Antananarivo, 2 Mars, 6h25 – La quatrième tranche des appuis du Fonds monétaire international (FMI) dans le cadre de l’accord de Facilité élargie de crédit (FEC) avec Madagascar devrait bientôt être décaissée. Il s’agit d’un prêt de 24,44 millions de DTS, soit 31,9 millions de dollars, destinés à couvrir les besoins de financement extérieur et budgétaire de la Grande île. Le ministère de l’Economie et des finances (MEF) annonce mercredi soir l’approbation par le Conseil d’administration du FMI de la troisième revue du programme économique de Madagascar dans le cadre du FEC. Ce qui devrait ouvrir la voie au décaissement du soutien correspondant, souligne-t-il.

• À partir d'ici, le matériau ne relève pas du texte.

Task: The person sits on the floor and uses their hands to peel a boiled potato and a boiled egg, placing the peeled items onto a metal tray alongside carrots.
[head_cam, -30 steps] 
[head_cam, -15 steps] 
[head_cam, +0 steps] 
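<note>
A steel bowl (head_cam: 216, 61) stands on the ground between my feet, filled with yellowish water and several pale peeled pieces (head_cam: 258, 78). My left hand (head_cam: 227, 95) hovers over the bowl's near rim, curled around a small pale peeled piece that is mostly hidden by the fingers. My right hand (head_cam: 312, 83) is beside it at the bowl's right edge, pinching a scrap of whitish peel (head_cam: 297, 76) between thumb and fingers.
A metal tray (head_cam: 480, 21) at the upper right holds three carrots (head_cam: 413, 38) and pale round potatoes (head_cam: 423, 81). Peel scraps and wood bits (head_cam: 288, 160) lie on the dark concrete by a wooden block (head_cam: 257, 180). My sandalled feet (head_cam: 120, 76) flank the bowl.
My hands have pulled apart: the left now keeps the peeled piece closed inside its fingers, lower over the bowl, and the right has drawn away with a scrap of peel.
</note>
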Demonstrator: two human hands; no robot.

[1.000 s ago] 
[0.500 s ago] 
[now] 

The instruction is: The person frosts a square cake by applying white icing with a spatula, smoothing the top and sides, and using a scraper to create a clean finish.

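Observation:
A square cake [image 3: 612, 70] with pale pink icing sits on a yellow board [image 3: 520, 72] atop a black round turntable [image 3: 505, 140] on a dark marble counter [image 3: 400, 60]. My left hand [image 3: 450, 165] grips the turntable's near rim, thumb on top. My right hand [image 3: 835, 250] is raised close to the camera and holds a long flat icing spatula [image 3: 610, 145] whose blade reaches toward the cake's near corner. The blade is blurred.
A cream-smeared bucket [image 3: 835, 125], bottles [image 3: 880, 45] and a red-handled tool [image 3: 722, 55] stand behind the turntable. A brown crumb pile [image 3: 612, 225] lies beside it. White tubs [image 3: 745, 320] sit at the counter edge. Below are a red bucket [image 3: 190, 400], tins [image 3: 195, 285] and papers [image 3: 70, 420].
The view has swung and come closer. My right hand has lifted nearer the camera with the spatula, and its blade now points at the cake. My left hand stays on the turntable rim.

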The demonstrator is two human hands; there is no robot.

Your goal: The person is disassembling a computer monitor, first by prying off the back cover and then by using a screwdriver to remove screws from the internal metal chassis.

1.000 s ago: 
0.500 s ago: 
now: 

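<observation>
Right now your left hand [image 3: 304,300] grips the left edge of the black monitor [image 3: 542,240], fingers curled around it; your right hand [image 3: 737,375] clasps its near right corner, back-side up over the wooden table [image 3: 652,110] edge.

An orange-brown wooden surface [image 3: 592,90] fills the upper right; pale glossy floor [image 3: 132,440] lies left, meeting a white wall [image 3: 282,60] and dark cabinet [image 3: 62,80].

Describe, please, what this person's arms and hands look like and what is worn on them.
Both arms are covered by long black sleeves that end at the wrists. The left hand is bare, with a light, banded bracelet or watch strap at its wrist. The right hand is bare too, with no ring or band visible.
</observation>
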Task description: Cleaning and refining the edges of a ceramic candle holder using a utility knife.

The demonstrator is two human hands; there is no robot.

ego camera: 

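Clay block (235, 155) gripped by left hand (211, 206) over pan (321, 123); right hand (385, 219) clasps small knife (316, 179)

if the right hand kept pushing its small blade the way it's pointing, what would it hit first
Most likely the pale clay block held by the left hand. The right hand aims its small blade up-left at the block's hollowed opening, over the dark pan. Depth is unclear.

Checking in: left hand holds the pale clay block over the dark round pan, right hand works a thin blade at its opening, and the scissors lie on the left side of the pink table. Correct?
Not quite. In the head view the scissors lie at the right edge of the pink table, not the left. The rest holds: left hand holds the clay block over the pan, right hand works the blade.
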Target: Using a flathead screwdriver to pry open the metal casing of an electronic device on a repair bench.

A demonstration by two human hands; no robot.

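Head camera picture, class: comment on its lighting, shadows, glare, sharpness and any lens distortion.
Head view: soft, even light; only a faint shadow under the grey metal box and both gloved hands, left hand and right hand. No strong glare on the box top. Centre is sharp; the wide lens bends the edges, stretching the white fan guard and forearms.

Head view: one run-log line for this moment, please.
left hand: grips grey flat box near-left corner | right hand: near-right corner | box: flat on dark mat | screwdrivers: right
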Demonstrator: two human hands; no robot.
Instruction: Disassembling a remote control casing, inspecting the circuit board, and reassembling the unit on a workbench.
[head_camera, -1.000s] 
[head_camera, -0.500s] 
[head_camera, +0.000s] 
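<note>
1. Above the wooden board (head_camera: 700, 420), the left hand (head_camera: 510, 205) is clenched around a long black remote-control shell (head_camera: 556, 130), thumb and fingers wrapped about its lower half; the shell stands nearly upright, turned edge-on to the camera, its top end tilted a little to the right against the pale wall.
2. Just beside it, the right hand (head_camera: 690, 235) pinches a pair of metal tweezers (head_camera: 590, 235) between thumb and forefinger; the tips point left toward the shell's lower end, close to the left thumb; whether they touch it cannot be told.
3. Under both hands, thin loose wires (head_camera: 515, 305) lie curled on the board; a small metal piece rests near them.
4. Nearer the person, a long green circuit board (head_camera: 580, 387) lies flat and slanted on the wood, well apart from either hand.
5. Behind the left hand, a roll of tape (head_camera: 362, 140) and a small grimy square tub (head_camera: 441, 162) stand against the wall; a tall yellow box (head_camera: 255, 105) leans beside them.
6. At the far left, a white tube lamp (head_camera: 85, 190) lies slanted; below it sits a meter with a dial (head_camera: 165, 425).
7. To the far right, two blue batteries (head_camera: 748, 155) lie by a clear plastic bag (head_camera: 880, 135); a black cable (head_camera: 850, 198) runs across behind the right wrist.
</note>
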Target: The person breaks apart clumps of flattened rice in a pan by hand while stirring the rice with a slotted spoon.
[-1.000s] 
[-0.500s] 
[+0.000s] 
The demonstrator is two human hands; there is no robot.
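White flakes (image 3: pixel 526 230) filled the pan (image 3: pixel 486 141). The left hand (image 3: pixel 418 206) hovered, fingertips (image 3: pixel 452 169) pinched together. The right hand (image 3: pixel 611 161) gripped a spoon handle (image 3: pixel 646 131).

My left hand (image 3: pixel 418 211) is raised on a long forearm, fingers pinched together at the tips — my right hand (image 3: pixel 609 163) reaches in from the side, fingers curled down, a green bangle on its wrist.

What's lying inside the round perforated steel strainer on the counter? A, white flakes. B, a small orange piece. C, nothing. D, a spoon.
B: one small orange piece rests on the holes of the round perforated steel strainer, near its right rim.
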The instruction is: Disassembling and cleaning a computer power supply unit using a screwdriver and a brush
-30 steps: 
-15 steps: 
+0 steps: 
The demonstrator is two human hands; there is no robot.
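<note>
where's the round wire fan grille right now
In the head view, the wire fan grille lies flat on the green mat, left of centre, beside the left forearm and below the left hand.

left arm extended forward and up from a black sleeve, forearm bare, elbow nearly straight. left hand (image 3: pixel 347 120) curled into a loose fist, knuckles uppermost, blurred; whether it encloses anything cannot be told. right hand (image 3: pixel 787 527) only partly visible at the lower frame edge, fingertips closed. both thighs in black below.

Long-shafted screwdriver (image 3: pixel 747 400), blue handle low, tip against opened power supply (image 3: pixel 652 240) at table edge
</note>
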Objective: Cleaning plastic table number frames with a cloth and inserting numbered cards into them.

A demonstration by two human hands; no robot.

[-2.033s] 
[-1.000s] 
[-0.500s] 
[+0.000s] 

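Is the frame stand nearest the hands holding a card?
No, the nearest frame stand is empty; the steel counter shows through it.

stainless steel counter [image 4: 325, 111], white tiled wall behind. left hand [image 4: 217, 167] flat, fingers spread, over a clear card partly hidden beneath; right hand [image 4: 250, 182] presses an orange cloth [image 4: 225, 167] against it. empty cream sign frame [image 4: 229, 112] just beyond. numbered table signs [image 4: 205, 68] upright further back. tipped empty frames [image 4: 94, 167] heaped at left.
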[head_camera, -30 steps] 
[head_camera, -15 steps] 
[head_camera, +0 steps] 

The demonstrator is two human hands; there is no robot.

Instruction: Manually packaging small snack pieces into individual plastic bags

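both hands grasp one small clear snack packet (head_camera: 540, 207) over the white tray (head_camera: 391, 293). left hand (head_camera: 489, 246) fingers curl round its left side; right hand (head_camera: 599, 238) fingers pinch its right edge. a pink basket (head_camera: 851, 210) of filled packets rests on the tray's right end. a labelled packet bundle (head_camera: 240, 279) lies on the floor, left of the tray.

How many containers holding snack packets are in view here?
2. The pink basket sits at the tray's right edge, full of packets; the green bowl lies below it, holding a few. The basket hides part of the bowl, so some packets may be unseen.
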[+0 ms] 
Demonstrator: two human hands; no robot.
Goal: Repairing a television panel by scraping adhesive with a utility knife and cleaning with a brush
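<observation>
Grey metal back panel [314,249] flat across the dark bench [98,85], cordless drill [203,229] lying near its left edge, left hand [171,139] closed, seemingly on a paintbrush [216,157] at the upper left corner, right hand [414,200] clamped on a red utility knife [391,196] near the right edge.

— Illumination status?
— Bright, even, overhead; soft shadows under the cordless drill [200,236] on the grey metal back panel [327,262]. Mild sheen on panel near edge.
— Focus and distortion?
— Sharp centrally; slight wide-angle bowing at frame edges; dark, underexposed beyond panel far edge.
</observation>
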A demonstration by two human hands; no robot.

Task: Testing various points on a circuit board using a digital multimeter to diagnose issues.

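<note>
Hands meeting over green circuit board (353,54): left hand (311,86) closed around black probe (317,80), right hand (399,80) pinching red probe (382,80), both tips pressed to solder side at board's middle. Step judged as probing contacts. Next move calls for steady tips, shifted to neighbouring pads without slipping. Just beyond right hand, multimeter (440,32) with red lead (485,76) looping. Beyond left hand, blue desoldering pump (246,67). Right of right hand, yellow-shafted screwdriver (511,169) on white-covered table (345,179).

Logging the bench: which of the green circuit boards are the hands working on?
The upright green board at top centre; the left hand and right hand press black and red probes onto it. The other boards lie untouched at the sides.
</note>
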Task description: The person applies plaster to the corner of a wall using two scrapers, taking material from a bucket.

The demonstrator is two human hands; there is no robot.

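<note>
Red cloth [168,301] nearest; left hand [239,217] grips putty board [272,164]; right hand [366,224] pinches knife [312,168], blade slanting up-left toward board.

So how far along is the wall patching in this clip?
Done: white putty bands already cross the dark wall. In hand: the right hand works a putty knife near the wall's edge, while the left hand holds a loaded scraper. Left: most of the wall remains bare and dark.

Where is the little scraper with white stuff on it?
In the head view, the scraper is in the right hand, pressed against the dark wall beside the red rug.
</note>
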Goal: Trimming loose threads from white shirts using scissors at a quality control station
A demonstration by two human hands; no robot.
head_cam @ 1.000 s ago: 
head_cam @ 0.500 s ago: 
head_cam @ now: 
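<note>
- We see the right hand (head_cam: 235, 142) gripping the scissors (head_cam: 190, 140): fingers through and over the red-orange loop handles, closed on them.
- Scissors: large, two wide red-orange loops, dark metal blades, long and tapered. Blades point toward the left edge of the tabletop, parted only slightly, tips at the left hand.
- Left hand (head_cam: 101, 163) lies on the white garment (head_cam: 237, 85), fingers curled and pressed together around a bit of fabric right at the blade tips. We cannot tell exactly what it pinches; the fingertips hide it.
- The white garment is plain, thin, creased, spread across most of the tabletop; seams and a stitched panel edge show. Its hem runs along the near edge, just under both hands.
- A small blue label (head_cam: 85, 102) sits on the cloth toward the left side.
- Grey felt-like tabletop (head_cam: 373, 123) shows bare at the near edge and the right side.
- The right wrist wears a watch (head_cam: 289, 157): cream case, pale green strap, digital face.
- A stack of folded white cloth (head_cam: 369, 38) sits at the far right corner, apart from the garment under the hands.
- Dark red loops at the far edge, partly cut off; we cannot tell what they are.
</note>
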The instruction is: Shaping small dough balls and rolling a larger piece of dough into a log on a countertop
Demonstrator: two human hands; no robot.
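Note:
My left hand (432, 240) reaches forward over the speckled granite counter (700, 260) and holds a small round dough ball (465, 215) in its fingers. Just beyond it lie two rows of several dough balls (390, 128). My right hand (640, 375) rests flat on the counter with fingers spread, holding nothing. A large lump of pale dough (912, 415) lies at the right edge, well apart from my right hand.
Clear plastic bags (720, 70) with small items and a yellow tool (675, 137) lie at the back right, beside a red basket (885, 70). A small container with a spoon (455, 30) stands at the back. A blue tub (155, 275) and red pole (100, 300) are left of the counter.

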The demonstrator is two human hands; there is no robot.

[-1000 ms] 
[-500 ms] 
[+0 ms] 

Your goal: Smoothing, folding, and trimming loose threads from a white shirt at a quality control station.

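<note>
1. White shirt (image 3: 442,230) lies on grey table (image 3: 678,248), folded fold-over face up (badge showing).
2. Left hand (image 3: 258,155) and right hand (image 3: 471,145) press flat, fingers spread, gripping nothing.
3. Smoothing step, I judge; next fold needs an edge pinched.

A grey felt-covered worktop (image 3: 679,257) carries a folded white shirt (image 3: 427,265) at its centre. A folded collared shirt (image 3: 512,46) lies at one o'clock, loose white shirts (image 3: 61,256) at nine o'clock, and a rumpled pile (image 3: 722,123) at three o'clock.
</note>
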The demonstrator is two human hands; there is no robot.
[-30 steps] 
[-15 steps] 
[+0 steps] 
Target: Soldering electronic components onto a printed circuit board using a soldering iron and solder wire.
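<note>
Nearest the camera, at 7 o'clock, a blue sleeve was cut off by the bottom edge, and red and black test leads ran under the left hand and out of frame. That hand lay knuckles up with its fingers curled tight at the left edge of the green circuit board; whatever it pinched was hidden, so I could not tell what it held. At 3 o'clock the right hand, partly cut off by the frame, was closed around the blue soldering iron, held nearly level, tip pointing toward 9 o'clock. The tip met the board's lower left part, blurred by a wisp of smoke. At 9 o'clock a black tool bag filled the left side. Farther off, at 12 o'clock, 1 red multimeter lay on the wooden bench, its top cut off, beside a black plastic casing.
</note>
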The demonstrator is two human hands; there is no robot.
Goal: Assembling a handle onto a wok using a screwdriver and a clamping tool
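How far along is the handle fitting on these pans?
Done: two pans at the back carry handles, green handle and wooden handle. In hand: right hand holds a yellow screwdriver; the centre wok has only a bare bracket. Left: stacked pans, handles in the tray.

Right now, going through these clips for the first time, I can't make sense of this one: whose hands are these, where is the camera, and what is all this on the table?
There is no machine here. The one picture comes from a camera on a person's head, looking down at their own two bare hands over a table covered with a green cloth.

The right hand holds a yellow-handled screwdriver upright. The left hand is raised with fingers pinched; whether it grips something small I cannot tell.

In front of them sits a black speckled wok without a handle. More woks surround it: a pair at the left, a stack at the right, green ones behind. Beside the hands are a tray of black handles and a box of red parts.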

Si l’emprunt venait réellement à être autorisé par le conseil d’administration, il portera le total des décaissements au titre de l’accord FEC à 191,6 millions de dollars, soit 146,64 millions de DTS. En septembre 2022, après la deuxième revue du programme, Madagascar s’est déjà vu accorder un prêt du même montant. Les deux premières tranches accordées respectivement en mars 2021 lors de l’approbation de l’accord, et en mai 2022, à l’issue de la première revue, s’élevaient chacune à 48,88 millions de DTS, soit 69,4 millions de dollars.
La troisième revue du programme sur la FEC a été combinée avec la consultation au titre de l’Article IV du statut du FMI. Cette consultation consistait à faire des rapports sur la situation dans chaque pays, en sus du programme sur la. Pour Madagascar, le FMI s’est intéressé sur la situation environnementale, la sécurité alimentaire, la protection sociale ou encore le potentiel de croissance issu du Plan émergence Madagascar (PEM).
Dans le cadre de la troisième revue de la FEC, l’Etat était surtout amené à se rattraper par rapport au retard dans la mise en œuvre de réformes structurelles qu’il s’est engagé à entreprendre, dont celles censées être entreprises lors de la seconde revue de ce programme. Les autorités malgaches avaient été encouragées à redoubler d’effort pour l’efficacité de la politique budgétaire, l’amélioration de la gouvernance et le soutien à l’investissement privé.